# Aim of the task
When you copy the listing, skip the images and return each line verbatim.

# Provided data
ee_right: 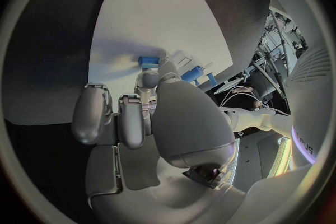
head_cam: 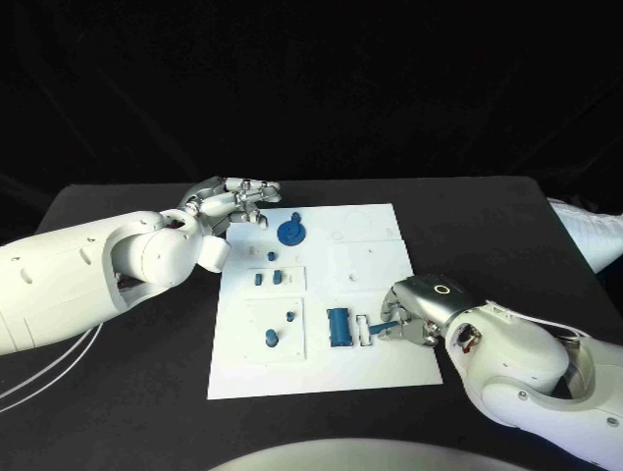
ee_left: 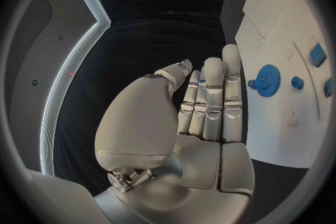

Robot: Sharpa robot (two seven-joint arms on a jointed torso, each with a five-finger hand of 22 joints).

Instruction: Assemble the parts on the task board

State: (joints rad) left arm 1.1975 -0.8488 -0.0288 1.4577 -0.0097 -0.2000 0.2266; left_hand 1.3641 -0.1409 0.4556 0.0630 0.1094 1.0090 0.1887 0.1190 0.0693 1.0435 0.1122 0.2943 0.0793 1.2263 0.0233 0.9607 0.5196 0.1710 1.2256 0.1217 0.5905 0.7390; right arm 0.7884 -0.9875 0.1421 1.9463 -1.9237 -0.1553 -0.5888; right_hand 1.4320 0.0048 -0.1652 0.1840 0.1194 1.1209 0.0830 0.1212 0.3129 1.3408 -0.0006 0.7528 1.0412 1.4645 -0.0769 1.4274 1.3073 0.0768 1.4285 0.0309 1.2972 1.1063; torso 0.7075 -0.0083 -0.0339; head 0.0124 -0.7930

# Response below
ee_right: 
head_cam: 
ee_left: 

Robot: Sharpa robot (two seven-joint arms on a jointed torso, each with a five-finger hand of 22 joints).

Instruction: Assemble the parts on the task board

State: (joints rad) left arm 1.1975 -0.8488 -0.0288 1.4577 -0.0097 -0.2000 0.2266; left_hand 1.3641 -0.1409 0.4556 0.0630 0.1094 1.0090 0.1887 0.1190 0.0693 1.0435 0.1122 0.2943 0.0793 1.2263 0.0233 0.9607 0.5196 0.1710 1.2256 0.1217 0.5905 0.7390; right arm 0.7884 -0.9875 0.1421 1.9463 -1.9237 -0.1553 -0.5888; right_hand 1.4320 0.0048 -0.1652 0.1840 0.1194 1.1209 0.0830 0.1212 0.3129 1.3408 -0.0006 0.7528 1.0412 1.4645 -0.0769 1.4274 1.3073 0.0768 1.4285 0.0309 1.2972 1.1063; torso 0.7075 -0.0083 -0.0339; head 0.0124 -0.7930

The exercise has been answered, and the work is done.